The legitimacy of the political sanction is derived from potentially a variety of sources. It may be underpinned by the threat of force (of a ruler with backing from his tribe or his loyal palace guard, of a military class, or of popular uprising), or a widely accepted value system which generally finds is voice in a written constitution interpreted by courts but may have its roots in religion, cultural values, political theory, or reference to totemic elements in a nation’s heritage. In practical terms, the exercise of political sanction will be in reference either to values (for example, an appeal to principles embodied in a constitution), to potential levers within a constitutional framework (for example, the potential influence on how voters may cast their votes in a future election) or to direct influence, whether by strength of logical argument or emotional appeal, to those with political power. The limitation of political sanctions is that the political process is less granular and frequently binary: you may be able to exercise some influence over what goes into the manifestos of political parties, but when elections come around the voter is confronted by a choice between the platforms of the parties and unable to cherry pick the policies they like. But for all the shortcomings of political processes compared to commercial markets, they are all we have available to address the problems created by market failure and address the issues of equity surrounding the unequal endowments we receive at birth and the unequal outcomes for individuals from untrammelled exercise of the market[2].
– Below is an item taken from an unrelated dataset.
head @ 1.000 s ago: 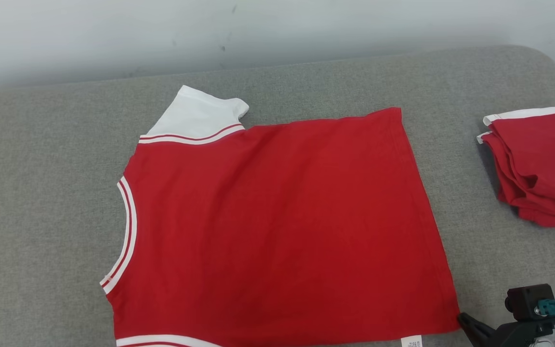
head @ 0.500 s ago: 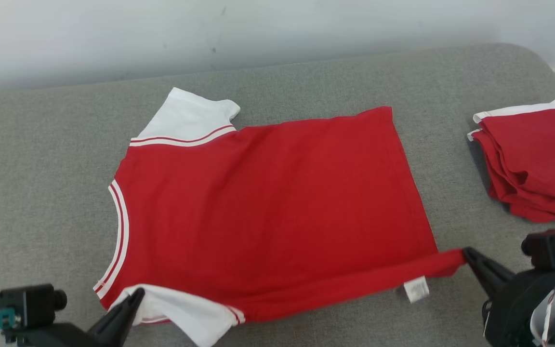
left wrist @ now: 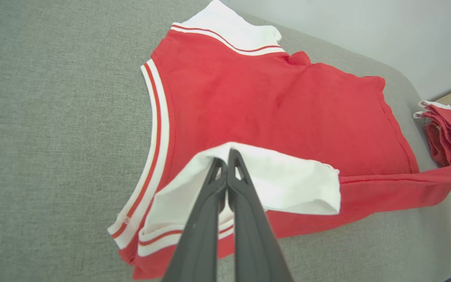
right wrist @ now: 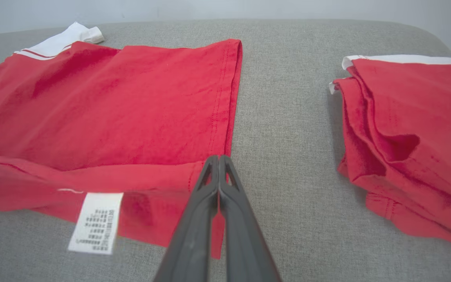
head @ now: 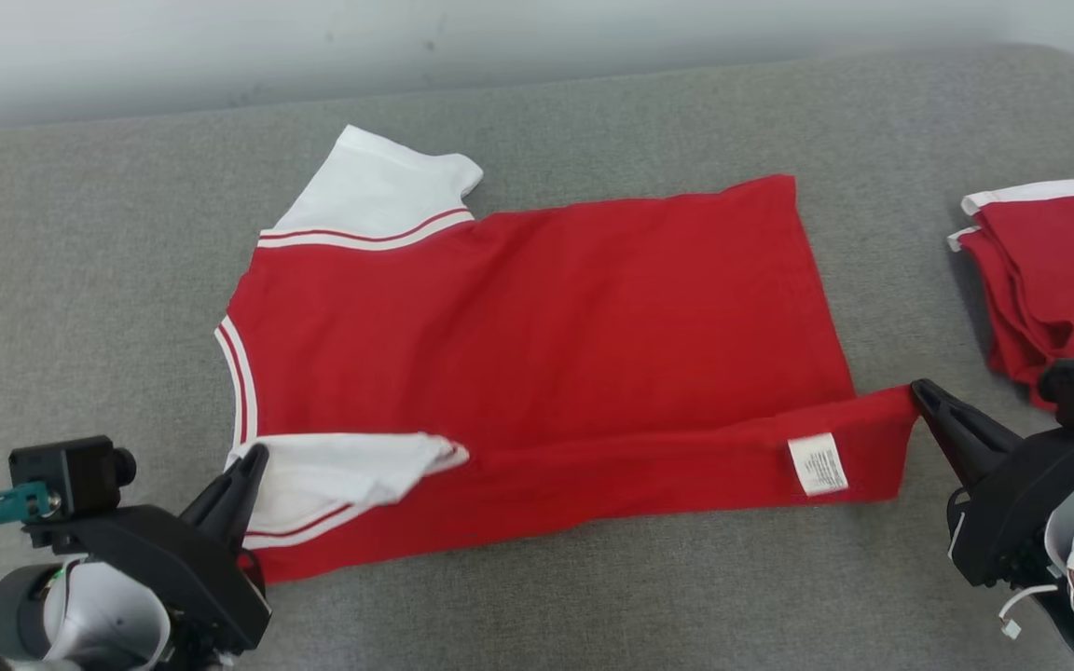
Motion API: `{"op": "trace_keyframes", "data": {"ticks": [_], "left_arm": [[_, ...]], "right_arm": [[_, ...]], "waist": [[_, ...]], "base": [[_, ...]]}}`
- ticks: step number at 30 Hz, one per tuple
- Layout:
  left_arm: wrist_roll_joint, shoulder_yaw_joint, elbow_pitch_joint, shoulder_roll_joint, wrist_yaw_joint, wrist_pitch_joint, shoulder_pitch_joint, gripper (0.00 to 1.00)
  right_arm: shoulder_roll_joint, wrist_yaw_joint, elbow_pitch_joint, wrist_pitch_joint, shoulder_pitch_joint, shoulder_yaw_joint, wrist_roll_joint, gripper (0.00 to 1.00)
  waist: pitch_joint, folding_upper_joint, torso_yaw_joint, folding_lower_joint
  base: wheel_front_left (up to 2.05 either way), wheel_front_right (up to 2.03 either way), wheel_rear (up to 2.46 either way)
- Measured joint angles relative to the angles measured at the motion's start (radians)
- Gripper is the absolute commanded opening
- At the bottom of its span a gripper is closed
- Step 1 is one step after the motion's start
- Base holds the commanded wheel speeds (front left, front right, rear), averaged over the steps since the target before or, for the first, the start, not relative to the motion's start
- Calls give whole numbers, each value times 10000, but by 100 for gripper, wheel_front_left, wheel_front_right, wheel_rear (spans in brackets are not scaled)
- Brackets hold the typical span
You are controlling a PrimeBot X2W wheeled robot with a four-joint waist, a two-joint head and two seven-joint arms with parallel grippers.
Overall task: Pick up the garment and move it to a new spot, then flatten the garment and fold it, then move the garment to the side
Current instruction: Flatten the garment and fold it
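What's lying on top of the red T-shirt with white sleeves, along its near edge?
Its own near side, folded over: a white sleeve and a red strip showing a white care label. The layer beneath is hidden.

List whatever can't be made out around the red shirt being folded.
1. Care label, right wrist view: print too small to read.
2. Folded stack, head view: cut off by the right edge; how many pieces is unclear.
3. Garment underside: hidden against the cushion.
4. Sleeve trim, left wrist view: partly covered by left gripper fingers.

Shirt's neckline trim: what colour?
Neckline trim: white with one red stripe. Best in left wrist view.
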Motion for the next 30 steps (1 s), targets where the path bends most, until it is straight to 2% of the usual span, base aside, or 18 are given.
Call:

So what about the legitimacy of physical force? It is the sanction of the Hobbesian state of nature. If we accept the analysis of Thomas Pinker[3], mankind has moved inexorably away from using violence. However, there are still people who have recourse to physical force when they cannot see any resolution of disputes through political means or they have concluded that the benefits of remaining within the laws created by the state and exercising whatever limited economic power they may have within the market moderated commercial system are outweighed by using physical force. This applies equally to London low life snatching a handbag on Oxford Street or a Mexican cartel member or Mafiosi assassinating the local police chief getting too close a drug deal. But it also applies to the Occupy Movement and to campaigners against fracking: when something is sufficiently important to you and you cannot achieve your goals through commercial means or the normal instruments of politics, it is entirely rational to resort to physical force, accepting that it is very crude, inefficient, and not without cost to all concerned. In the same way that we require political instruments to address failures in commercial markets, an individual, a movement, a social class, or an ethnic minority may conclude that the failure of the political process can only be addressed by resort to physical action. There is also a reciprocal implication: if you are using physical force to respond to physical force, you should recognise that you are engaged in a political process and addressing political problems, as Emile Simpson articulates in his account of operations in Afghanistan[4]
[1] Lawrence Freedman Strategy: a history (Oxford: Oxford University Press 2013)
[2] Thomas Pickety, Capital in the 21st Century
[3] Thomas Pinker, The Better Angels of Our Nature
[4] Emile Simpson, War From the Ground Up.